● TASK PROMPT:
All of the data below should come back exactly as written, minus its images.

_ _ _ _ _ _ _

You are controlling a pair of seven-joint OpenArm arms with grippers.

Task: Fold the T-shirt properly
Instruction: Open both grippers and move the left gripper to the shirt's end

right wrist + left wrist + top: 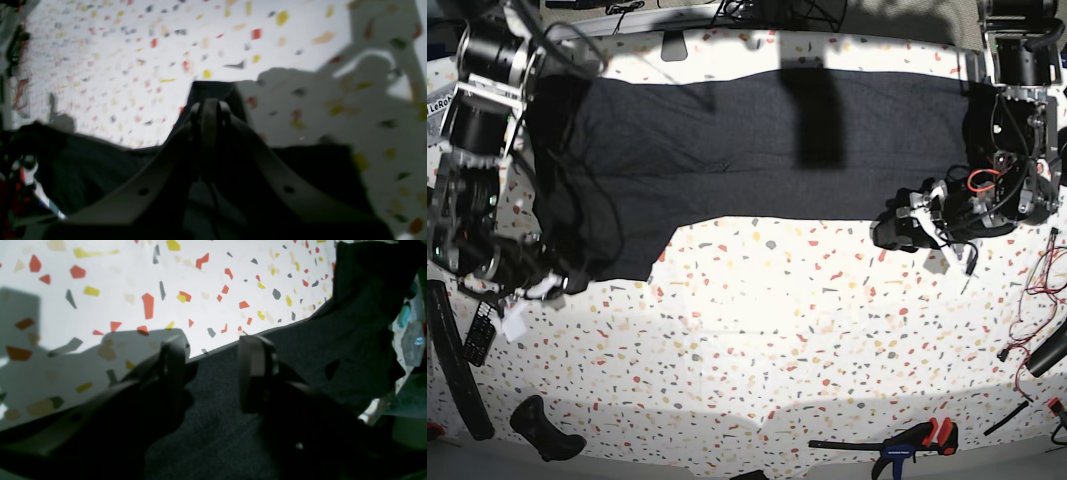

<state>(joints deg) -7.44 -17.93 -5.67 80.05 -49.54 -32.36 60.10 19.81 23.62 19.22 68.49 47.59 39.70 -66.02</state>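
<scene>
Pinching T-shirt [100, 166] hem, right gripper [209, 110] clenched; left gripper [217, 355] released; "LeRo" label [439, 103], apparently.

Soft matt charcoal cloth with a fine knit grain — the T-shirt [757, 140]. Smooth white terrazzo-look bench [777, 330] with red, yellow and grey flecks, faintly sheened under the light. Dull dark plastic on the left pincer [217, 353] — same matt finish on the right pincer [210, 110].
</scene>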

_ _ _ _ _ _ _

● EXERCISE RESULT:
You are controlling a pair of seven-joint OpenArm arms with grippers.

Task: Fold the T-shirt properly
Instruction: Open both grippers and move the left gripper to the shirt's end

right wrist + left wrist + top: 

<state>(joints deg) -7.44 -17.93 -5.67 80.05 -49.54 -32.36 60.10 19.81 23.62 19.22 68.49 47.59 39.70 -66.02</state>
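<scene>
Pinching T-shirt [100, 166] hem, right gripper [209, 110] clenched; left gripper [217, 355] released; "LeRo" label [439, 103], apparently.

Soft matt charcoal cloth with a fine knit grain — the T-shirt [757, 140]. Smooth white terrazzo-look bench [777, 330] with red, yellow and grey flecks, faintly sheened under the light. Dull dark plastic on the left pincer [217, 353] — same matt finish on the right pincer [210, 110].
</scene>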

The answer has been given, and the exercise is done.